The grounds of the LeFrak development were littered with homemade tents. People were lying on mattresses on a pedestrian overpass, the acrid smell of bad meat being grilled wafting down below. As we passed LeFrak City (“Live a Little Better” its heartfelt mid-twentieth-century motto), the Manhattan-bound side of the Long Island Expressway became an endless jumble of cars slowly maneuvering around men, women, and children of all possible persuasions compliantly carting their belongings in suitcases and shopping trolleys…. We crawled forward past a gaggle of poor middle-class cars, tiny Samsung Santa Monicas and the like, children and mothers huddled over one another in back.

For people with means, the most confounding effect of the Rupture was that their communication devices stopped working for several days. Eunice, unable to break her habit for her äppärät, stares at its blank screen (“I can’t buy anything,” she murmurs sadly to Lenny), and writes desperate messages to her mother and Jenny that she knows will be answered with glib automatic error messages from GlobalTeens: “We are SO TOTTALY sorry for the inconvenience.”
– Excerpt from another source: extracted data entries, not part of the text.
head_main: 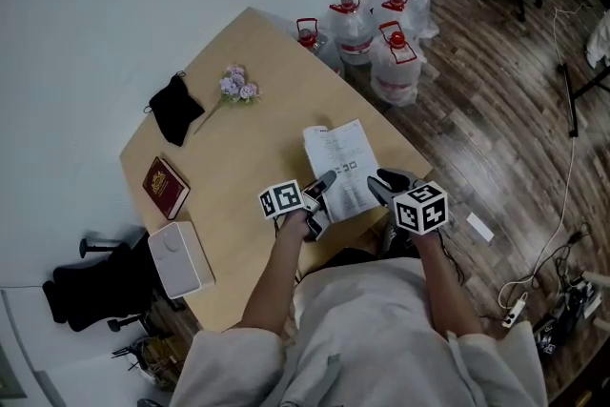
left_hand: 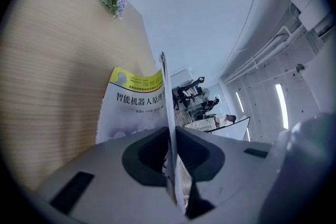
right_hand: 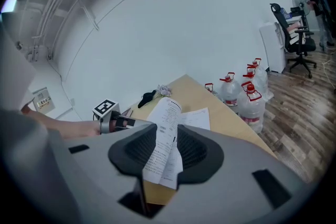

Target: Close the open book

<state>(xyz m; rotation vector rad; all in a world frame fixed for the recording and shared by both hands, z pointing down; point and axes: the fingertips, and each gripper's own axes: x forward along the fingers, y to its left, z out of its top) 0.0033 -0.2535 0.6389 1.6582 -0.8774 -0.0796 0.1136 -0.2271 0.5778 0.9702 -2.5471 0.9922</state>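
Pale shirt [head_main: 381,329]; left claw [head_main: 327,178], right claw [head_main: 379,189] grey, black-white marker cubes [head_main: 281,199] [head_main: 420,208].

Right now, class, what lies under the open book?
Only the wooden table shows around the open book. The patch directly beneath its pages is covered, so whether anything lies there cannot be told.

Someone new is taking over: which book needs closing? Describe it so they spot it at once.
On the wooden table, look at the near edge in front of the person. The open book is there, white printed pages showing, with the left gripper and right gripper on its pages. The dark red book farther left is shut and untouched.
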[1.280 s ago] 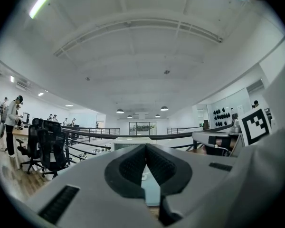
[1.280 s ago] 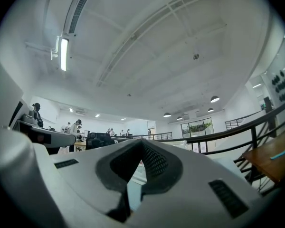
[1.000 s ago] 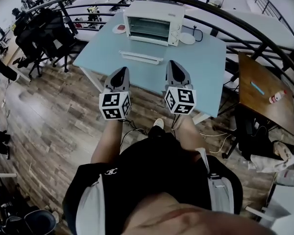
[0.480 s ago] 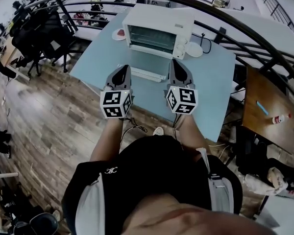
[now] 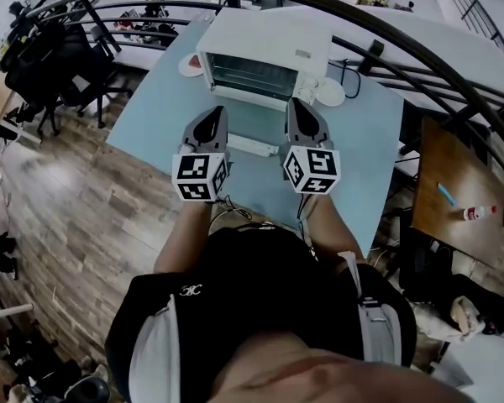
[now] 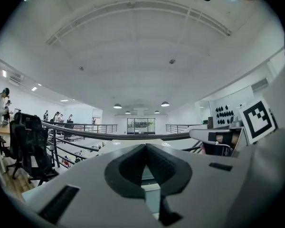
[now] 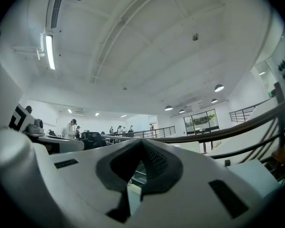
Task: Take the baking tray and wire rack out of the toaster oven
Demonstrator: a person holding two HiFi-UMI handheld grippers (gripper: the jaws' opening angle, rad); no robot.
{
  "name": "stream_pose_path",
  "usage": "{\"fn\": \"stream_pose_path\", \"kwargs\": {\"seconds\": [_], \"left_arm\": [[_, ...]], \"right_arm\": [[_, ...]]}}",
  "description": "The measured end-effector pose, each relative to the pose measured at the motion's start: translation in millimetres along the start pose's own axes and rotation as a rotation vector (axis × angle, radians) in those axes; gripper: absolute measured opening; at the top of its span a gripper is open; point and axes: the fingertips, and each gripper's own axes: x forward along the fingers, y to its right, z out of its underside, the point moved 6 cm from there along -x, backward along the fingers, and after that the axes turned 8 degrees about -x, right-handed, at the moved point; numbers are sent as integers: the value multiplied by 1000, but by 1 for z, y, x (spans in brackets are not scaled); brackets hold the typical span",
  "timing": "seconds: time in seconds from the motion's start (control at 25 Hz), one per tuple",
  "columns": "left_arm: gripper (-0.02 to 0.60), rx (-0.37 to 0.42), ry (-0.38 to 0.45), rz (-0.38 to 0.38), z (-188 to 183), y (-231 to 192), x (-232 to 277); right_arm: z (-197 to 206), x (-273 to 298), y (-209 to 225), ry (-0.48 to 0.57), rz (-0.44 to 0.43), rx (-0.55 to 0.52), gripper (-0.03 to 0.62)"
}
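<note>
A white toaster oven [image 5: 269, 50] stands on the light blue table [image 5: 155, 99]. Thin horizontal bars show in its front opening [image 5: 250, 74]; I cannot make out a baking tray. A white bar [image 5: 252, 145], seemingly the edge of its lowered door, lies in front of it, between my grippers. My left gripper [image 5: 216, 112] and right gripper [image 5: 295, 103] are held level, side by side, pointing at the oven and short of it. Both are shut and hold nothing. In the left gripper view the pads of the left gripper [image 6: 144, 147] meet, as do the right gripper's [image 7: 141, 144].
A small pink dish [image 5: 189, 64] lies left of the oven, with a white round plate [image 5: 329, 93] and a black cable [image 5: 349, 64] to its right. A curved dark railing [image 5: 420, 36] passes behind the table. Office chairs [image 5: 50, 65] stand left, a brown side table [image 5: 466, 162] right.
The person has walked toward the table. The oven is nearer and larger, and both shut grippers now reach over the table's front edge on either side of the white bar.
</note>
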Motion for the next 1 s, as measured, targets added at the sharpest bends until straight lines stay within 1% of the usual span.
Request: {"fn": "stream_pose_path", "kwargs": {"seconds": [0.24, 0.36, 0.48, 0.68, 0.84, 0.92, 1.0], "left_arm": [[15, -4, -28, 47, 5, -11, 31], [15, 13, -56, 79, 8, -18, 52], [15, 26, -74, 110, 10, -23, 69], [15, 10, -105, 134, 12, -42, 93], [17, -20, -164, 133, 28, -59, 112], [17, -43, -199, 136, 38, -68, 119], [18, -89, -233, 141, 48, -77, 126]], "right_arm": [[11, 19, 5, -1, 39, -18, 2], [19, 33, 9, 12, 65, -34, 2], [29, 42, 15, -15, 103, -32, 2], [35, 63, 13, -41, 138, -64, 2], [51, 77, 13, -86, 167, -59, 3], [63, 84, 14, -115, 175, -33, 2], [76, 90, 15, -144, 178, 25, 40]]}}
In the last hundred or so pages of the book, jokes give way almost exclusively to rueful reflection on Lenny’s part. He’s forced to leave his beloved apartment because the building is being torn down to make luxury condos, part of a post-Rupture plan to turn New York into a “Lifestyle Hub” for rich Chinese and Norwegians. Eunice slips away from him into the arms of his Post-Human Services boss, who is better positioned to protect her and her family in the shaky new economy. Lenny is not as well insulated from the political turmoil as it first seemed.
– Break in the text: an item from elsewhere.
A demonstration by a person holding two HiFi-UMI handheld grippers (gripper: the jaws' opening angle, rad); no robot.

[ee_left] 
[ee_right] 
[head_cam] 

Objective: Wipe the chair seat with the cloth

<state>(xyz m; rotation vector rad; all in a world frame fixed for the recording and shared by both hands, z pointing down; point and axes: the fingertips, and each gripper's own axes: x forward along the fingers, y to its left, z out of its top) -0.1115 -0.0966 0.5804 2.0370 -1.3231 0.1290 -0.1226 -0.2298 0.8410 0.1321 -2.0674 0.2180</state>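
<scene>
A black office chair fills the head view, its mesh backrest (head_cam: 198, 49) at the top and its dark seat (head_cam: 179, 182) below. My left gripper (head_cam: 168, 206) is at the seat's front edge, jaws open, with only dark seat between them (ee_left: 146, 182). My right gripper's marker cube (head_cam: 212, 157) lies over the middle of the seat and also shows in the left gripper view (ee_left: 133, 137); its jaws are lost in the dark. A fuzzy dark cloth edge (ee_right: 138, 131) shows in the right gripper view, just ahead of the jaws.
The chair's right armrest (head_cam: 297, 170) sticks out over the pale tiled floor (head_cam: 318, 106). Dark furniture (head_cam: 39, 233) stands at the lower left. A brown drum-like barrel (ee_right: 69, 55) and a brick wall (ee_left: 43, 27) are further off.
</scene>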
The gravity of the last portion of the book is not evenly effective—it sometimes seems overwrought—but it allows Shteyngart to find a subtler, more bitter kind of humor than he has used before. In one of the last scenes, Lenny finds out that what he has intuitively been fearing in recent days is true—Eunice is leaving him. They are at an art opening sponsored by his company, an event that doubles as a party to welcome the visiting Politburo Standing Committee of the Chinese People’s Capitalist Party. The event is held in an opulent triplex overlooking the East River. The American guests—Media people, Post-Human Services employees, and oil execs—sip their drinks, wait with suppressed excitement for the Chinese guests, and impassively study the photographs on the wall. The photographs, “real art with a documentary purpose,” as Lenny admiringly describes it, show people committing horrifying acts of violence during the Rupture. As Lenny wanders around the makeshift gallery, his boss puts an arm around him and pulls him aside for a talk. The boss is seventy years old, but his dechronification treatments have made him look thirty. He is the original founder of Post-Human Services, a zealot for youth, health, and immortality. Lenny has looked up to him for years:

I cannot recall our exact surroundings when he gave me his speech. We were lost in negative space, his closeness the only thing I could still cling to. He spoke of the seventy years in which he had not known love. How unfair that had been. How much love he had to give; how I had, in some ways, been a recipient of that love. But now he needed something different: intimacy, closeness, youth. When Eunice first walked into his apartment, he knew. He picked up my äppärät and produced a study on how May-December relationships lifted the lifespan ceilings for both partners.

His boss winds up his speech and walks Lenny back to where Eunice is standing. Eunice herself can’t look him in the eye. Lenny stumbles out of the party just as the Chinese visitors arrive to the sound of firecrackers: “A series of loud pops exploded in the air, reminding me of tracer fire during the Rupture.” Instead of a stream of one-liners, Shteyngart falls into a quiet rhythm here in which he piles on detail after detail in perfect deadpan and creates an entire set piece suggesting the moral compromises of the affluent world. It is an extended joke that isn’t funny or melancholy or wistful. In its serene exposure of our decadence, it only makes us feel uncomfortable, and offers no escape.